Ideally you want to use a server based add on card with a TCP offload engine or TCP accelerator. We have seen very good speeds with the Intel Pro/1000 MT series (em4) cards. They are not too expensive and all OS's have support.
Not to say that all on-board chip sets are bad. Supermicro server boards use an Intel 82546EB Gigabit Ethernet Controller on their server motherboards. It offers two(2) copper gigabit ports through a single chip set offering a 133MHz PCI-X, 128 bit wide bus, pre-fetching up to 64 packet descriptors and has two 64 KB on-chip packet buffers. This is an exceptionally fast chip and it saves space by being built onto the server board.
Now, in order to move data in and out of the network cards as fast as possible we need a bus with a wide bit rate and high clock speed. For example, a PCI-X 64bit slot is wider than a PCI-X 32bit as is a 66MHz bus is faster than a 33MHz bus. Wide is good, fast is good, but wide and fast are better.
The equation to calculate the theoretical speed of a PCI or PCI-X slot is the following:
(bus speed in MHz) * (bus width in bits) / 8 = speed in Megabytes/second 66 MHz * 32 bit / 8 = 264 Megabytes/secondFor example, if we have a motherboard with a 32bit wide bus running at 66MHz then the theoretical max speed we can push data through the slot is 66*32/8= 264 Megabytes/second.
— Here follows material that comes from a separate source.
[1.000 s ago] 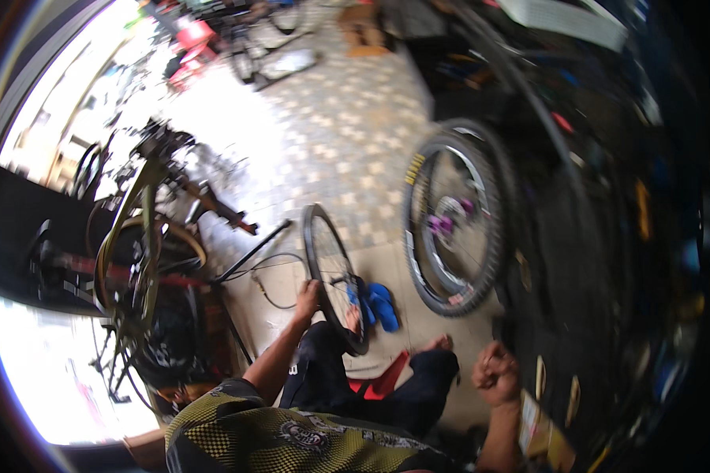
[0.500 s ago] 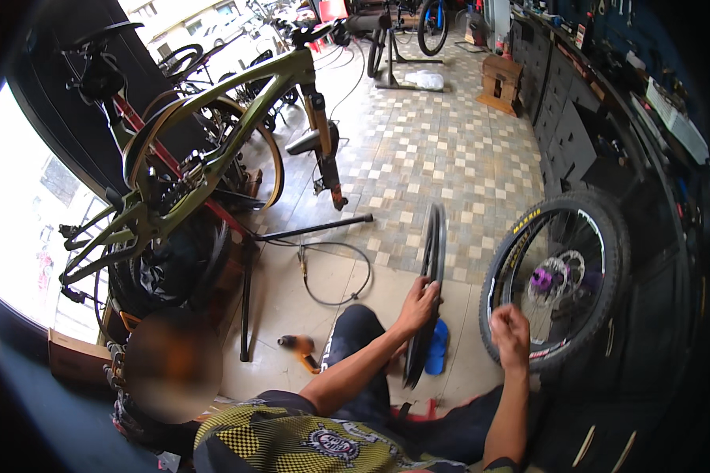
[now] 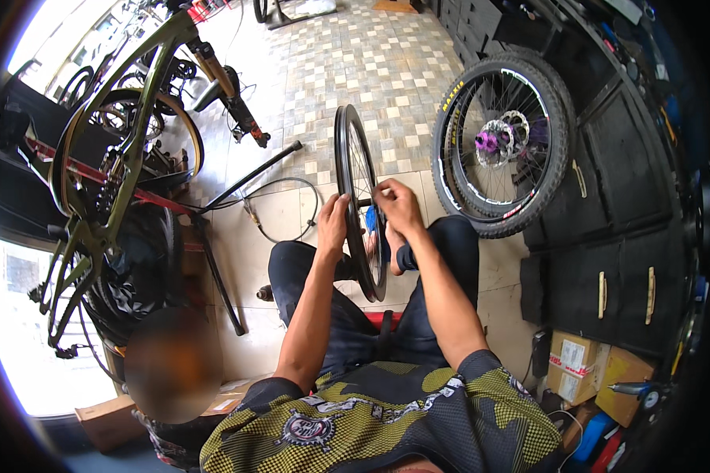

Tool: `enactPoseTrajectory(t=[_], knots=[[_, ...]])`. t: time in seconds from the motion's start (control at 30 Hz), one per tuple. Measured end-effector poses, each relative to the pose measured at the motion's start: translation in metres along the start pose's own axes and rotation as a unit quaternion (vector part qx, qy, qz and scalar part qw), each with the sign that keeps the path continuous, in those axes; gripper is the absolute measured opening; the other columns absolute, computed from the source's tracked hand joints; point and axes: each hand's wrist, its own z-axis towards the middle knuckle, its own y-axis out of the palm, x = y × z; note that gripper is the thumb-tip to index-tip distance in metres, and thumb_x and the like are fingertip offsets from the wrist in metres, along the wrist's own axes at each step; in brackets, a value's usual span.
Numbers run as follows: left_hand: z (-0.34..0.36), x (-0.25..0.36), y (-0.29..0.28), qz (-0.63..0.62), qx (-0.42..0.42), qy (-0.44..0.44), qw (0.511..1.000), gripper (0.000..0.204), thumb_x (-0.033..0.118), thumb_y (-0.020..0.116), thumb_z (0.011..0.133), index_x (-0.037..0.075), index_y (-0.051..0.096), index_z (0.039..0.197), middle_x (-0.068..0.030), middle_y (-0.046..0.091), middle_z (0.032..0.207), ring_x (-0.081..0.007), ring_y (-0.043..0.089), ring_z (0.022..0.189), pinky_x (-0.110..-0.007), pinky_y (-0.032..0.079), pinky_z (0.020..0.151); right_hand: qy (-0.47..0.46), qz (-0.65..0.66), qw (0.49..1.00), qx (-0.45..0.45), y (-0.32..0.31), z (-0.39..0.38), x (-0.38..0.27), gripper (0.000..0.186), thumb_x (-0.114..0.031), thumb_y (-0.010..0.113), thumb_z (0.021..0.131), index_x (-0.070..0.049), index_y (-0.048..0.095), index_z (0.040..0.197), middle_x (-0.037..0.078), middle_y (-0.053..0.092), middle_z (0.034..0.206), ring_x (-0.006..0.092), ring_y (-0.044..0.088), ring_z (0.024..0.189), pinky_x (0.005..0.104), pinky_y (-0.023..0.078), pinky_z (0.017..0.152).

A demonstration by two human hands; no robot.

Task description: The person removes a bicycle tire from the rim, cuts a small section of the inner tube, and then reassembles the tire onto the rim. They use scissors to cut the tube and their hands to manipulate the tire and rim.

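A bare bicycle wheel (image 3: 341, 154) with a black rim and thin spokes stands upright, almost edge-on, between my knees. My left hand (image 3: 333, 225) is closed on the left side of its rim. On the other side, my right hand (image 3: 400, 207) is at the spokes, near the middle of the wheel. Its fingertips are pinched together there, and whatever they hold is too small to make out. A bit of blue footwear (image 3: 371, 219) shows through the spokes.
Two tyred wheels (image 3: 540, 189) with purple hubs lean at the right against black cabinets (image 3: 607, 205). At the left, a green bike frame (image 3: 138, 118) hangs on a stand with a black leg (image 3: 225, 276). A cable (image 3: 315, 193) loops on the floor. Cardboard boxes (image 3: 572, 366) sit at lower right.
My right hand has come left from beside the tyred wheels to the bare wheel's spokes. My left hand still holds the rim. The view has swung downward and to the right.
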Motion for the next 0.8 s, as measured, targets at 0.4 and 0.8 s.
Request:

With a server class board we could use a 64bit slot running at 133MHz and reach speeds of 133*64/8= 1064 Megabytes/second.
Now that you have the max speed of the single PCI slot we need to understand this number represents the max speed of the bus if nothing else is using the PCI bus. Since all PCI cards and built on-board chips use the same bus then they must also be taken into account. If we have two network cards each using a 64bit, 133MHz slot then each slot will get to use 50% of the total speed of the PCI bus. Each card can do 133*64/8= 1064 Megabytes/second and if both network cards are being used at once, like on a firewall, then each card can use 1064/2= 532 Megabytes/second max. This is still well above the maximum speed of a gigabit connection which can move 1000/8= 128 Megabytes/second.
Look at the specifications or motherboard you expect to use and the above equation to get a rough idea of the speeds you can expect out of the box. Hardware speed is the key to a fast firewall. Before setting up your new system and possibly wasting hours wondering why it is not reaching your speed goals, make sure you understand the limitations of the hardware. Do not expect throughput out of your system hardware that it is _not_ capable of.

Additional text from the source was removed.